From the data below, retype exactly the lines starting with the one that contains "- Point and" and ending with the one that contains "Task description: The", both included.

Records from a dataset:

= Beginning of Section =

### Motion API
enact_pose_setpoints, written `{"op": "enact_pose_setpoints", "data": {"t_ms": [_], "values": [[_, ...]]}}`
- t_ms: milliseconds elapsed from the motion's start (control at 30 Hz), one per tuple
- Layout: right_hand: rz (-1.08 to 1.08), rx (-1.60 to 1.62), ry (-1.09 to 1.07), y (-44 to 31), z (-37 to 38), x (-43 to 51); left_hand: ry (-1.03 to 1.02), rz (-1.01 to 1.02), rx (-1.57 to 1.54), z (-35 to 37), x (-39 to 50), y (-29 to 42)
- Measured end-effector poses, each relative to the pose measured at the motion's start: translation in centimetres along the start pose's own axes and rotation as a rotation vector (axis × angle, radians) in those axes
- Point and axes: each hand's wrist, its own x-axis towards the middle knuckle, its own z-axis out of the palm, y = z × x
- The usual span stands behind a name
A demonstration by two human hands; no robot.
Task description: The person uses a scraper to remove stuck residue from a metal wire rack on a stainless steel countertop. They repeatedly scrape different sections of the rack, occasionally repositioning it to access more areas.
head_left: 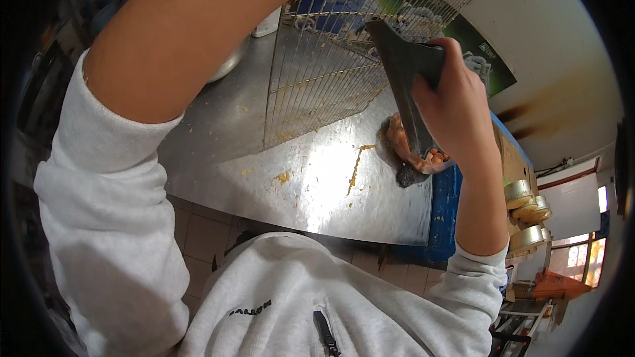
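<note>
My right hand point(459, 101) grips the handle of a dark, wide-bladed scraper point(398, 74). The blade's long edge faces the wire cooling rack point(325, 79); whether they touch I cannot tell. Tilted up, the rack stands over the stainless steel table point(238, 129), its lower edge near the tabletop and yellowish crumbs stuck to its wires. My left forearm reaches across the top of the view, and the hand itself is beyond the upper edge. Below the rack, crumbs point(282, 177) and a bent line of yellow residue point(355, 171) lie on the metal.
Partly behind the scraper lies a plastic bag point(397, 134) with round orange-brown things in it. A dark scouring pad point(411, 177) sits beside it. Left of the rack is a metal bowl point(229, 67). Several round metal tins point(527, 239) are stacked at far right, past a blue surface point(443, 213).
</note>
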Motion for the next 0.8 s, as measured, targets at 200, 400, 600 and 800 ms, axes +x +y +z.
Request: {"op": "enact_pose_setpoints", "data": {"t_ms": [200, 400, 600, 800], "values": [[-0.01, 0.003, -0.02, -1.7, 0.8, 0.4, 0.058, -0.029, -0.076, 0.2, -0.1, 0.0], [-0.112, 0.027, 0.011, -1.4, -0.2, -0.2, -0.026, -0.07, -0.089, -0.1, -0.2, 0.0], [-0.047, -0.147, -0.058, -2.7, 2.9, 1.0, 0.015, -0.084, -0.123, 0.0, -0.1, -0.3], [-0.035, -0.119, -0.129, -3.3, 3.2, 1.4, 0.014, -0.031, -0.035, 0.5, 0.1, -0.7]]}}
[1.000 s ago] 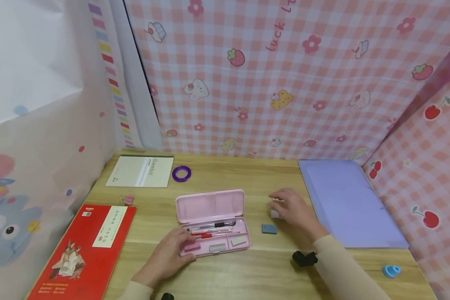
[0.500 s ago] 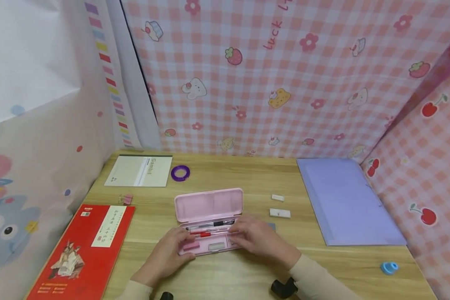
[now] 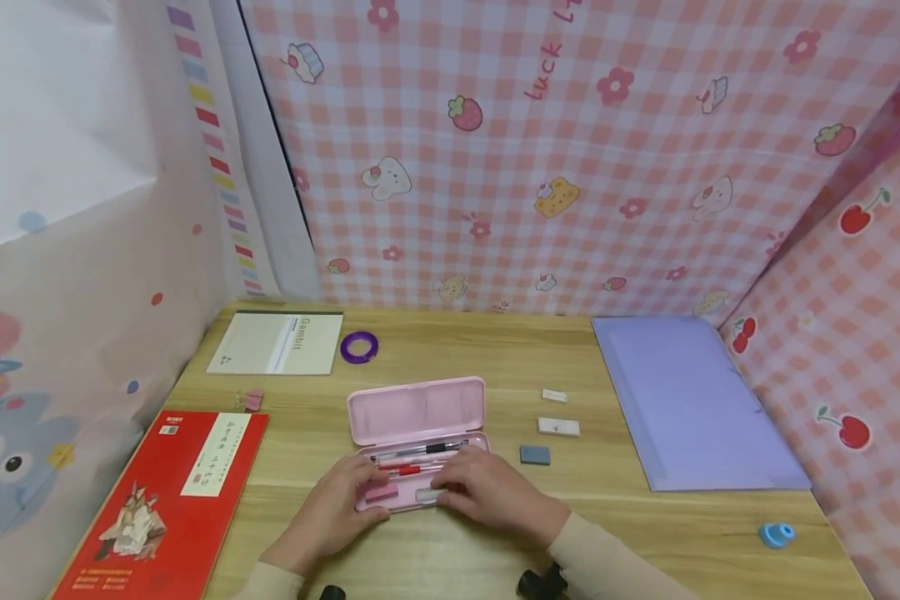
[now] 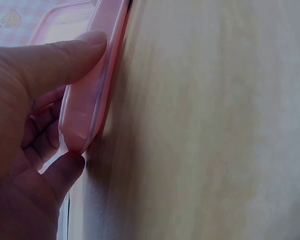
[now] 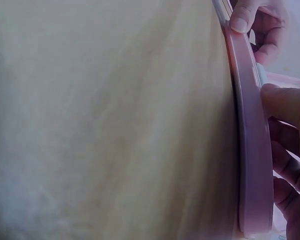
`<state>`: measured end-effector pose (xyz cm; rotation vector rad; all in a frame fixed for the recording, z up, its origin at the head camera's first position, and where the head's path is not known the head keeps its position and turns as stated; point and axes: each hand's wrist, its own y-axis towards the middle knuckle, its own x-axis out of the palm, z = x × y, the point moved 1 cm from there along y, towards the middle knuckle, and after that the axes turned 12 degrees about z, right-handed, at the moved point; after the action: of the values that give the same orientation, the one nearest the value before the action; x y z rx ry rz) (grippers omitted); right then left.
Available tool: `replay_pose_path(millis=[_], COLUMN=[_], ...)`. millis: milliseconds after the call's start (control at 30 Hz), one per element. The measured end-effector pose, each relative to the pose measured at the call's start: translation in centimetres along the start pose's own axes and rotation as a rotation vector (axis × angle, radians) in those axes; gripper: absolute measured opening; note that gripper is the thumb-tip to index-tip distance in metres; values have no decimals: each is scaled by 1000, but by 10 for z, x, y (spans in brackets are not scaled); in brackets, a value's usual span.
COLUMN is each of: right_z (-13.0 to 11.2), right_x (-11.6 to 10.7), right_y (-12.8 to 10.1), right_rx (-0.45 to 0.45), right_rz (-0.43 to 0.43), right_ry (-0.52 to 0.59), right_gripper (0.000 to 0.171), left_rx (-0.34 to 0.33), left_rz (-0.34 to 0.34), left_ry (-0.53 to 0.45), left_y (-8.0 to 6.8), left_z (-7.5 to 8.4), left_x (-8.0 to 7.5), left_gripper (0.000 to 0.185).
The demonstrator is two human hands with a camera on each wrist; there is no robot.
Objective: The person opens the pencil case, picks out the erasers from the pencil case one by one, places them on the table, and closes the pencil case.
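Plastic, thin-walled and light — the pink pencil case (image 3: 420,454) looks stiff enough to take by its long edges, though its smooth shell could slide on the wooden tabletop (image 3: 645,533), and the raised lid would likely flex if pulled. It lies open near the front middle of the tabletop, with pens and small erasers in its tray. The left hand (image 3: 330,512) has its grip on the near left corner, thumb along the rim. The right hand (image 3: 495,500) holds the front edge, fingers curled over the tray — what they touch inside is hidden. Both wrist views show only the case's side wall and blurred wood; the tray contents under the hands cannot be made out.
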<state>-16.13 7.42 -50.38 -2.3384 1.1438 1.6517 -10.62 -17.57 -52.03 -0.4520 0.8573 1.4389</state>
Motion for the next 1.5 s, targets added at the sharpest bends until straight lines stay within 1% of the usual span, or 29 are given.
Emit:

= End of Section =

TASK RESULT:
- Point and axes: each hand's wrist, its own x-axis towards the middle knuckle, its own z-axis out of the palm, y = z × x
- The usual span stands behind a name
A demonstration by two human hands; no robot.
Task description: The person uses a scraper to remove stuck residue from a metal wire rack on a stainless steel countertop. They repeatedly scrape different sections of the rack, occasionally repositioning it to access more areas.

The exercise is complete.